I'm stealing my post title from Stephen King today (it's my favorite quote from the Stand miniseries, actually).
I write a lot of Texans. I'm a Texan, through and through. My partner is a fine mix of New Mexico, Colorado, and South Carolina. I have known a ton of southerners, a ton of rural folks, and more cowboys than I can shake a stick at.
I'm here to tell you, we may not speak with perfectly grammatically correct English. We have weird colloquialisms. I write my characters as they speak -- internal and spoken dialogue.
This is a stylistic choice, absolutely. I try to tone it down when it doesn't fit a publisher's house style, but I tend very much toward tight, tight third person. My boys don't worry about the difference between who and whom.
I've been asked, does that make them sound dumb?
Not to me. I'm writing characters that belong in a particular time and space, with the voices they come with -- educated, not educated, brilliant, average intellect, challenged.
Did you know there are 7 distinct Texan dialects? For instance, I grew up in east Texas, but I've lived in central Texas for 15 years. In my home town, I sound like Austin. Here in Austin, they say I sound like east Texas. West Texas doesn't sound like me at all. ;-)
*shrugs*
There's also a difference between the Carolinas and Georgia. Western Colorado and Front Range. New Mexico and Arizona. Shreveport and NOLA.

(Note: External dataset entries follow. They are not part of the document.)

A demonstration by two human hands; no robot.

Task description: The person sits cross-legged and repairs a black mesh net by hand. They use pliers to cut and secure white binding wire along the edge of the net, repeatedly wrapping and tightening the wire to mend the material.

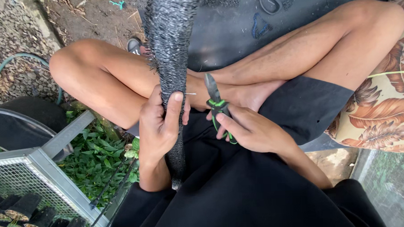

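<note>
Head camera looks steeply down, close over the lap.

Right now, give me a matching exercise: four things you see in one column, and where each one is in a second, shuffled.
1. rolled black mesh
2. green-handled pliers
3. green hose
4. scissors

A. on the gravel, far left
B. in the right hand
C. on the dark mat at the top
D. gripped by the left hand

Pairs: 1-D, 2-B, 3-A, 4-C
</note>
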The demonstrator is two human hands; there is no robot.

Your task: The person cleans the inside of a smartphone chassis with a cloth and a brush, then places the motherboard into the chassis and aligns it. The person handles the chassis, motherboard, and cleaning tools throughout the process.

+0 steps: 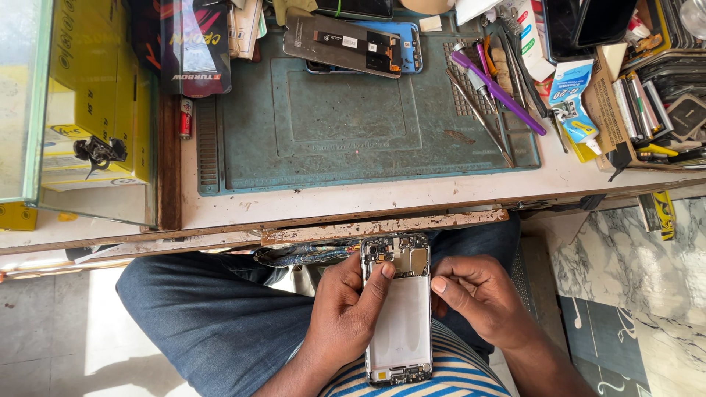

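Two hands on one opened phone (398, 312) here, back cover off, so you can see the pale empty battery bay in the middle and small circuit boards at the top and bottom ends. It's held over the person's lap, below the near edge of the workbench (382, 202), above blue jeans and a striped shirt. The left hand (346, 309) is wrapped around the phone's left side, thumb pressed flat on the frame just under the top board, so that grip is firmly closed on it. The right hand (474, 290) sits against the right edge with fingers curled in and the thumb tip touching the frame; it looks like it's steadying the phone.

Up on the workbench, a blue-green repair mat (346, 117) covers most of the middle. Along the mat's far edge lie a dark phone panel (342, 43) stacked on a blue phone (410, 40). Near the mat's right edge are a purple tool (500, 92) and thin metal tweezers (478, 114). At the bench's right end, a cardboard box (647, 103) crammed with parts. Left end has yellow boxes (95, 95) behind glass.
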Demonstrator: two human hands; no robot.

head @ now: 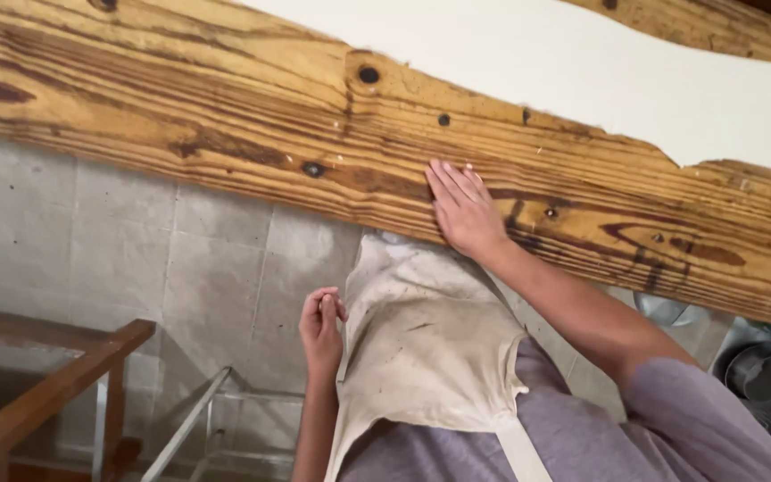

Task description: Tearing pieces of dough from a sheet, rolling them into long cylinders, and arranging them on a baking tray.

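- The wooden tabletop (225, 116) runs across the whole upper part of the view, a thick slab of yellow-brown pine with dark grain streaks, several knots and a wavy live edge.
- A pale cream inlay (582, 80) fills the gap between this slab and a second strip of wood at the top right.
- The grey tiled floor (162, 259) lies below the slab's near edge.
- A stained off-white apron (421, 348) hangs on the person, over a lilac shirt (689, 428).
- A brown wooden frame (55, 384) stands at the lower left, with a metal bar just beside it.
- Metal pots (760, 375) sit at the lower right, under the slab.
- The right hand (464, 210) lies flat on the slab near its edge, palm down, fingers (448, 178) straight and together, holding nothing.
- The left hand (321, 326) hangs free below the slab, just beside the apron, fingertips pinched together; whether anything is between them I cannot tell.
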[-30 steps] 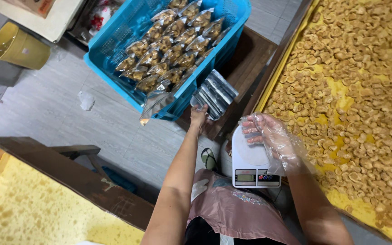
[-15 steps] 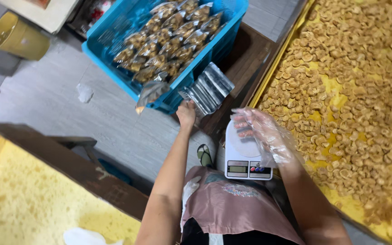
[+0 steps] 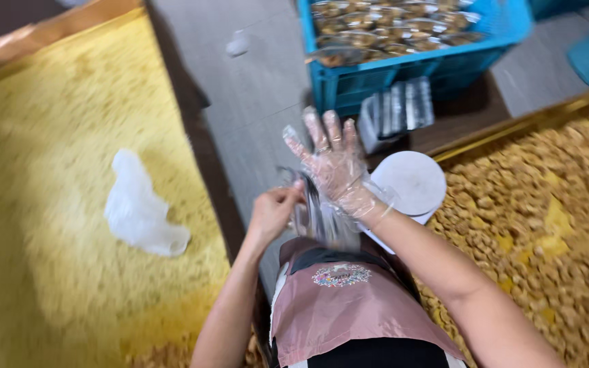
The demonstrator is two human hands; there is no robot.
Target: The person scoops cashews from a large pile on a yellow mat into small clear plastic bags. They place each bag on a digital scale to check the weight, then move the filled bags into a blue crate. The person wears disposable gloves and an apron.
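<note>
Currently pinching a clear plastic bag [image 3: 315, 215] with the bare left hand [image 3: 272, 210] just below the gloved, spread-fingered right hand [image 3: 335, 167], beside the round white scale [image 3: 412, 182], probably risking a slip through that thin pinch.

A grey floor [image 3: 253, 95] carries a blue crate [image 3: 417, 65] at one o'clock. A crumpled scrap [image 3: 238, 45] lies at eleven.
</note>
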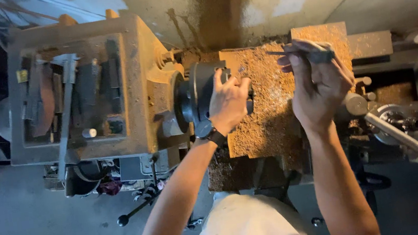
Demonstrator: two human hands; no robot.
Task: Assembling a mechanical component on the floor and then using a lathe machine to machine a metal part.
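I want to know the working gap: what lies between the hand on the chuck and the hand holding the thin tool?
In the head view, only the shavings-covered lathe carriage shows between the left hand on the chuck and the right hand gripping the dark tool.

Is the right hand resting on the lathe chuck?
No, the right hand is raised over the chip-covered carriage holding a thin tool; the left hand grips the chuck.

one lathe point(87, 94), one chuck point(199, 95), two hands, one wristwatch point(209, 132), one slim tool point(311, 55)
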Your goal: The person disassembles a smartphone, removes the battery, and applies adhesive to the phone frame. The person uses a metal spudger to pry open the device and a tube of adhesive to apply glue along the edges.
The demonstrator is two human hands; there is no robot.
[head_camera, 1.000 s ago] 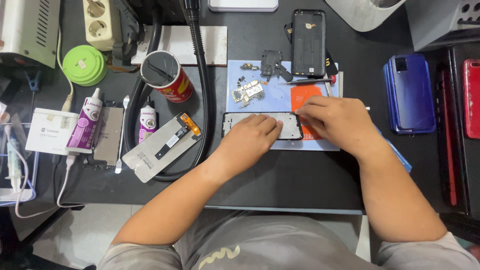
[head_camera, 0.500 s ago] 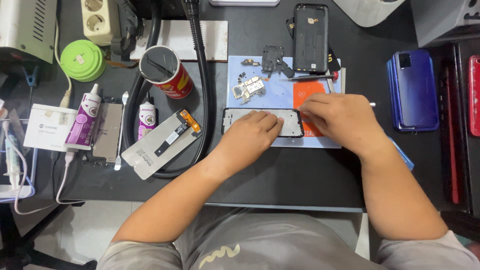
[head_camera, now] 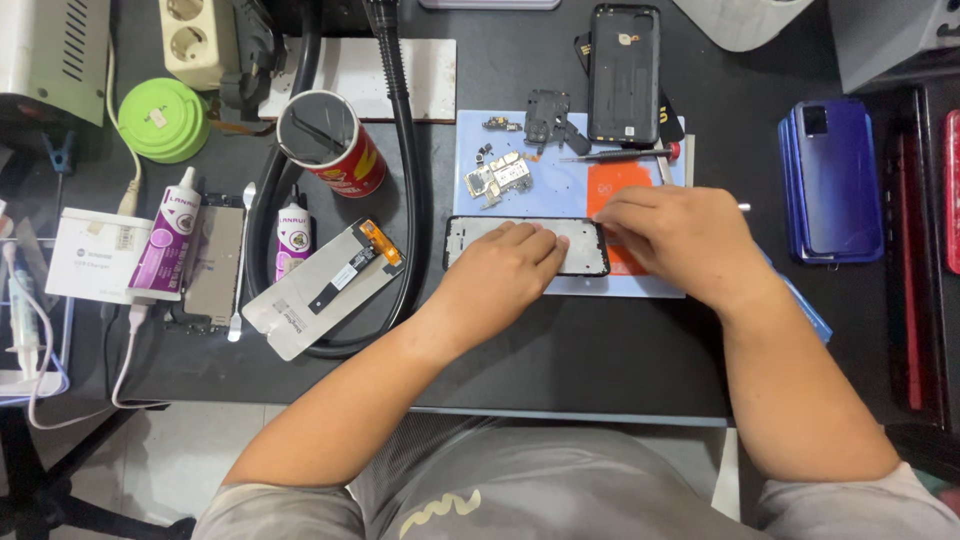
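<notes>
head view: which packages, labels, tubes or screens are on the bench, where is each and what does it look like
Purple glue tube: far left, white cap, lying on a white box.
Small white bottle: left of centre, purple label, black tip.
Red can: behind the bottle, open top, yellow print.
Display panel: left of the left hand, grey with orange flex, tilted.
Blue phones: stacked at far right.

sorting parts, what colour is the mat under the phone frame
Light blue mat, with an orange patch beside the right hand; head view shows it.
</notes>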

I believe in letting the characters live in their skins, even when their skins don't sound like TV announcers.
Not only that, I love colloquialisms. I love that in the Ozarks, the answer to "What for?" can be "Cat fur, to make kitten britches." That in West Texas you can be plumb fool for a girl. That we're always fixin' to run somewhere. That we get mad as all get out or that it can come up a cloud outside. That the plural of y'all is all y'all (and only in Texas do you have all y'all ladies). That there is a particular brother in the family that is your bubba and that I'm Sister to my sister, Baby Girl, but Baby Girl to my daddy. That I have a Moma (not a momma) and a sister called Tootie.
I love that our new nephew, Boo, is 3 months old and has 15 nicknames, all of which will stick his whole life.
I love that, in our family, there's a pappy, a poppy, papaw, peepaw, grampy, nana, granny, mawmaw...
This is where my heart lives, in celebrating the voice that fills my ears whenever I go outside.
Is it dumb?
You'd be a damn fool to walk that road. ;-)
1 comment:
Love, love, love this post! I'm a Houston (suburb) native myself, but East Texas roots run deep in my family...towns too small for anyone to recognize. My kids love to tease me that when we travel (and when we lived in other states while hubby was in the Navy), once we cross that Louisiana state line on the way home, my accent kicks in. Well, how else is anybody going to understand me??